#### EXERCISE DESCRIPTION:
Which lines of the entries below run from the one holding "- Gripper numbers" to the one holding "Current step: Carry", inclusive? Set down exactly those lines and no others.

+++ LISTED RECORDS

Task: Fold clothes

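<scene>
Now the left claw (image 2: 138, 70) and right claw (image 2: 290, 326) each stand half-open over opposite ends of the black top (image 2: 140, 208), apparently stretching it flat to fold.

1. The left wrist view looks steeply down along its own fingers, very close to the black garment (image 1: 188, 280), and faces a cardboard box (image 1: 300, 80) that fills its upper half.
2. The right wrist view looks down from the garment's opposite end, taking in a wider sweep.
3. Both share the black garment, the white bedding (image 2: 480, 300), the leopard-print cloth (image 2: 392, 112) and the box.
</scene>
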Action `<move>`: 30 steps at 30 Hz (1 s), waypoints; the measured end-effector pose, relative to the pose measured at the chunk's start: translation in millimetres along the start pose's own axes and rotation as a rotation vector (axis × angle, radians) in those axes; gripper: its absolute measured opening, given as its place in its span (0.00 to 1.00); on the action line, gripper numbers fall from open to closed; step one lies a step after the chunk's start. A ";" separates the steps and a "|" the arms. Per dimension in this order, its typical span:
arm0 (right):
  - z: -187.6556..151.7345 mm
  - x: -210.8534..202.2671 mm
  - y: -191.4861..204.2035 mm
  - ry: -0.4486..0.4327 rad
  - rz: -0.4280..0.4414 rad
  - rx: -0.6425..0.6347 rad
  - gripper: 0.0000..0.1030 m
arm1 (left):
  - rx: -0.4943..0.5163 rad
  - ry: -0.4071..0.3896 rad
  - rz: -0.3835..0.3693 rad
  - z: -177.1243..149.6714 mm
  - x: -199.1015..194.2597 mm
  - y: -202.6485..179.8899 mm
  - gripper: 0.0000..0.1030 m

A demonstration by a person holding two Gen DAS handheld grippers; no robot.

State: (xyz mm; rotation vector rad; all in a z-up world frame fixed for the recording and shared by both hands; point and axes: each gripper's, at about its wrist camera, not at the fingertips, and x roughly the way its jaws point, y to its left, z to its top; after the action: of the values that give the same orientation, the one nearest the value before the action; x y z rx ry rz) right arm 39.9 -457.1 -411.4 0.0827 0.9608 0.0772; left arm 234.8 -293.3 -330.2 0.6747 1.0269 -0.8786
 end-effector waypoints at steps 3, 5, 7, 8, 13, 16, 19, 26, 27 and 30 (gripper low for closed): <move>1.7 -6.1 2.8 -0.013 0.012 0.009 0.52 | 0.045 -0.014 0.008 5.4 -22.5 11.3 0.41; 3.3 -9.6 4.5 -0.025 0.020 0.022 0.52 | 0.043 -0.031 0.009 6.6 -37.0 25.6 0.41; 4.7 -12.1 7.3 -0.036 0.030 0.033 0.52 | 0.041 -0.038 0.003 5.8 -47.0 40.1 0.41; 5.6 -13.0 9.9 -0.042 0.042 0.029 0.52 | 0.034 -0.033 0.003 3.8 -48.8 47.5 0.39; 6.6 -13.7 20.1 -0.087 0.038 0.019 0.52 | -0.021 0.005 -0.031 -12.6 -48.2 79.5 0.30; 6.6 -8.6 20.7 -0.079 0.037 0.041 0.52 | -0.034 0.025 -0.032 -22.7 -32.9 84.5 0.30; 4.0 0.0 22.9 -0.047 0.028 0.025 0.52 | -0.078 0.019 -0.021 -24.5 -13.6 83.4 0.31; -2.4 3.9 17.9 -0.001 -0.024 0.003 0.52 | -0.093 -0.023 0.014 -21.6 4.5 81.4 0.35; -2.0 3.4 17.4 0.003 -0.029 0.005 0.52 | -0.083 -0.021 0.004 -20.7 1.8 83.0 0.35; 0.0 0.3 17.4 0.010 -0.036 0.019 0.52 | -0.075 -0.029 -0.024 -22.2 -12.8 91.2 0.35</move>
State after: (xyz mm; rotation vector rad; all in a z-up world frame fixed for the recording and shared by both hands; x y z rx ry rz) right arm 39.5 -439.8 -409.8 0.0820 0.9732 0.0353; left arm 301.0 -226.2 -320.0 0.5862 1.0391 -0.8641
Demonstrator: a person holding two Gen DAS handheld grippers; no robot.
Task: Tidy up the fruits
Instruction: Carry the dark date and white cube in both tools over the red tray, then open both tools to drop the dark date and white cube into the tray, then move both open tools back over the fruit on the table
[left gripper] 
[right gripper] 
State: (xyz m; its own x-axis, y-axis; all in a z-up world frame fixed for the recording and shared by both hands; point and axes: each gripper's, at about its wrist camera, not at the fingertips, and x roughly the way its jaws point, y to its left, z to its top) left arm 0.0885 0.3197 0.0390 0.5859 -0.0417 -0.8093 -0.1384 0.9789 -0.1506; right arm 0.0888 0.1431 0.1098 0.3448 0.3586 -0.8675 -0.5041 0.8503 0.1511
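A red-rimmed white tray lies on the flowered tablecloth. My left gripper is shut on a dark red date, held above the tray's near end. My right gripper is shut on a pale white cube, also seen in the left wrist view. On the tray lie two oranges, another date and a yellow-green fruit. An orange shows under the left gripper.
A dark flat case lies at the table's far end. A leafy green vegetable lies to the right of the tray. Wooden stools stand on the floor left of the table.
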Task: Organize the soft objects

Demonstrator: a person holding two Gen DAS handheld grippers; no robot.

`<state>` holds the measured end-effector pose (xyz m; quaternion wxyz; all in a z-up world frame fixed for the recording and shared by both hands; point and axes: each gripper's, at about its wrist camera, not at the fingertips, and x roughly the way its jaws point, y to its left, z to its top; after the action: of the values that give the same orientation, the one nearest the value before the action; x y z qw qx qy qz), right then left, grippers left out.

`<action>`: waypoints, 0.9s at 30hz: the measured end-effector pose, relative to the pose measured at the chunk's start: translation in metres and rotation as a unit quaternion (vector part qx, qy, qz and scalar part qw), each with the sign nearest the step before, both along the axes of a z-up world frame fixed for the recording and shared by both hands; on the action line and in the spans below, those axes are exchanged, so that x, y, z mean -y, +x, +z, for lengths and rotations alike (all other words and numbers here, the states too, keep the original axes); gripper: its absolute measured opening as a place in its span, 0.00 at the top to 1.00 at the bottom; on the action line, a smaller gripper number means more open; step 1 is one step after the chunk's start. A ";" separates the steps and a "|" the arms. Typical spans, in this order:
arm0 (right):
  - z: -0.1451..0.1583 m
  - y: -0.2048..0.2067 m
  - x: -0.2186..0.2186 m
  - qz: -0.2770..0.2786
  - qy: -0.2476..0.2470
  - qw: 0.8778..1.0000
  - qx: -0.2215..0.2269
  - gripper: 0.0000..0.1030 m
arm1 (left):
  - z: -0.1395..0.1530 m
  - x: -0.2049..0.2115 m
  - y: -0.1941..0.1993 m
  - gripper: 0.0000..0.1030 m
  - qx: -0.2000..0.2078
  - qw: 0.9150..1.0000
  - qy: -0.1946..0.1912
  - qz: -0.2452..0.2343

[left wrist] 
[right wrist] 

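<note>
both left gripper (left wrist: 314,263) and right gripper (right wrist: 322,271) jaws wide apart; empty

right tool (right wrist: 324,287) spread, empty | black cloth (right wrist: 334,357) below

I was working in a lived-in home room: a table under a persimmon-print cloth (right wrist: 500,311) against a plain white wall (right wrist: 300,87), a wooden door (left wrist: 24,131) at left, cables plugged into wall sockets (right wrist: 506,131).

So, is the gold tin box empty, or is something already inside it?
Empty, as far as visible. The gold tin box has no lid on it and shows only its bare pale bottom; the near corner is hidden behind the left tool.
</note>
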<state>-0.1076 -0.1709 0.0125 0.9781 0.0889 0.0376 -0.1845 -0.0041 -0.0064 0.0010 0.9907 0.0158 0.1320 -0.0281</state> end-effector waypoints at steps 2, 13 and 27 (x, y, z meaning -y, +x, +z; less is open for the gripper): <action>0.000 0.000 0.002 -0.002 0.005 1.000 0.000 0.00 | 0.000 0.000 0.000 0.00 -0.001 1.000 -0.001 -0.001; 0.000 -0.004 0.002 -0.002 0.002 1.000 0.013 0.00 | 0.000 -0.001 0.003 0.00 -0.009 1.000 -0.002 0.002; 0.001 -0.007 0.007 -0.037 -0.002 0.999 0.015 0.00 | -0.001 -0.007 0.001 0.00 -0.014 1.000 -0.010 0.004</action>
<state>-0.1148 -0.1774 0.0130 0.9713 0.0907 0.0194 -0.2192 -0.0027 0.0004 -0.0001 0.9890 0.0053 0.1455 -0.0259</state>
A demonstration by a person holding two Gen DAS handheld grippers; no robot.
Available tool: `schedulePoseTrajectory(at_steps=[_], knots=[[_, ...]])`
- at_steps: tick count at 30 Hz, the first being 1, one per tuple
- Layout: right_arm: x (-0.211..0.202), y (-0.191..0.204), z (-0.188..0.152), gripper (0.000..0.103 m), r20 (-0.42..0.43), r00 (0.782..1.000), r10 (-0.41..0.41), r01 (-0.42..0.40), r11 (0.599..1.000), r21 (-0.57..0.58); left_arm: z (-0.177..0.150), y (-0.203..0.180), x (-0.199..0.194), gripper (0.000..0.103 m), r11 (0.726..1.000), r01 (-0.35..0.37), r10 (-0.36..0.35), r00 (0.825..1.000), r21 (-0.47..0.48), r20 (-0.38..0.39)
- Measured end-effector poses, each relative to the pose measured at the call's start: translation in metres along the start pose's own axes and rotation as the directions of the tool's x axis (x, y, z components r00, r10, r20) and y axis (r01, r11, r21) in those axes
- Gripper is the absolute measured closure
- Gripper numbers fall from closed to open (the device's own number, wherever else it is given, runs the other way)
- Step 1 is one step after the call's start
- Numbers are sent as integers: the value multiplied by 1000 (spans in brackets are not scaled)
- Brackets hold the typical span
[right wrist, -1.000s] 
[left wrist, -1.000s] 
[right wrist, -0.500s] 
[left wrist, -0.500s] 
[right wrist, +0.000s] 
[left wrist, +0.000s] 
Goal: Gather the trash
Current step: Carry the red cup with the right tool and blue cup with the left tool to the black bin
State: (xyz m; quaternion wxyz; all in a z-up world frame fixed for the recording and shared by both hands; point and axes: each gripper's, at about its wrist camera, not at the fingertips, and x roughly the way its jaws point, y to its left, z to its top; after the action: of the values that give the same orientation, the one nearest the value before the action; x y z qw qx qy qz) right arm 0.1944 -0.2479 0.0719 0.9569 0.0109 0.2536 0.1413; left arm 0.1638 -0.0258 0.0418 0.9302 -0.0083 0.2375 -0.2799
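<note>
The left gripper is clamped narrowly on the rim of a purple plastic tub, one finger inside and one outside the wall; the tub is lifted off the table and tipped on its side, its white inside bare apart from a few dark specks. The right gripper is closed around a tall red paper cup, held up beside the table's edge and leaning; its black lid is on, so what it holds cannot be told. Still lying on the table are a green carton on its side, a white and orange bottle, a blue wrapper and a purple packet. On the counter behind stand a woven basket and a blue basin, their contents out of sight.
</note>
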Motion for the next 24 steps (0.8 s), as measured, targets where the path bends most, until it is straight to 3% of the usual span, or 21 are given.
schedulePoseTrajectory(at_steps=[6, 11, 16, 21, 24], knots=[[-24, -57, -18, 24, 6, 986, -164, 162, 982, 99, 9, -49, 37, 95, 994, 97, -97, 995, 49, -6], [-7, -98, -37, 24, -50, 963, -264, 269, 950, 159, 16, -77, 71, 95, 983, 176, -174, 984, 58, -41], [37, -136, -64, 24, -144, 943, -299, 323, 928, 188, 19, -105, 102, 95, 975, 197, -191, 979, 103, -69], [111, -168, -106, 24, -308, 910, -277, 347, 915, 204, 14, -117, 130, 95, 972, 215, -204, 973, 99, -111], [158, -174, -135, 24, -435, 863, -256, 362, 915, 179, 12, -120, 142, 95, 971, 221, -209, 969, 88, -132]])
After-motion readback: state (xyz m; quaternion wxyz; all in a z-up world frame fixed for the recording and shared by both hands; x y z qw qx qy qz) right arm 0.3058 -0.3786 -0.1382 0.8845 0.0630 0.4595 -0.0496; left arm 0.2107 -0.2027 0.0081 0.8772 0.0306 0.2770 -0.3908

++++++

#### SOLUTION FOR THIS EXERCISE:
- Gripper numbers fall from closed to open (the device's own number, wherever else it is given, runs the other way)
- Step 1 is one step after the call's start
- Numbers are sent as integers: the value multiplied by 1000 (spans in brackets are not scaled)
- Brackets hold the typical span
[right wrist, -1.000s] 
[left wrist, -1.000s] 
[right wrist, -0.500s] 
[left wrist, -0.500s] 
[right wrist, +0.000s] 
[left wrist, +0.000s] 
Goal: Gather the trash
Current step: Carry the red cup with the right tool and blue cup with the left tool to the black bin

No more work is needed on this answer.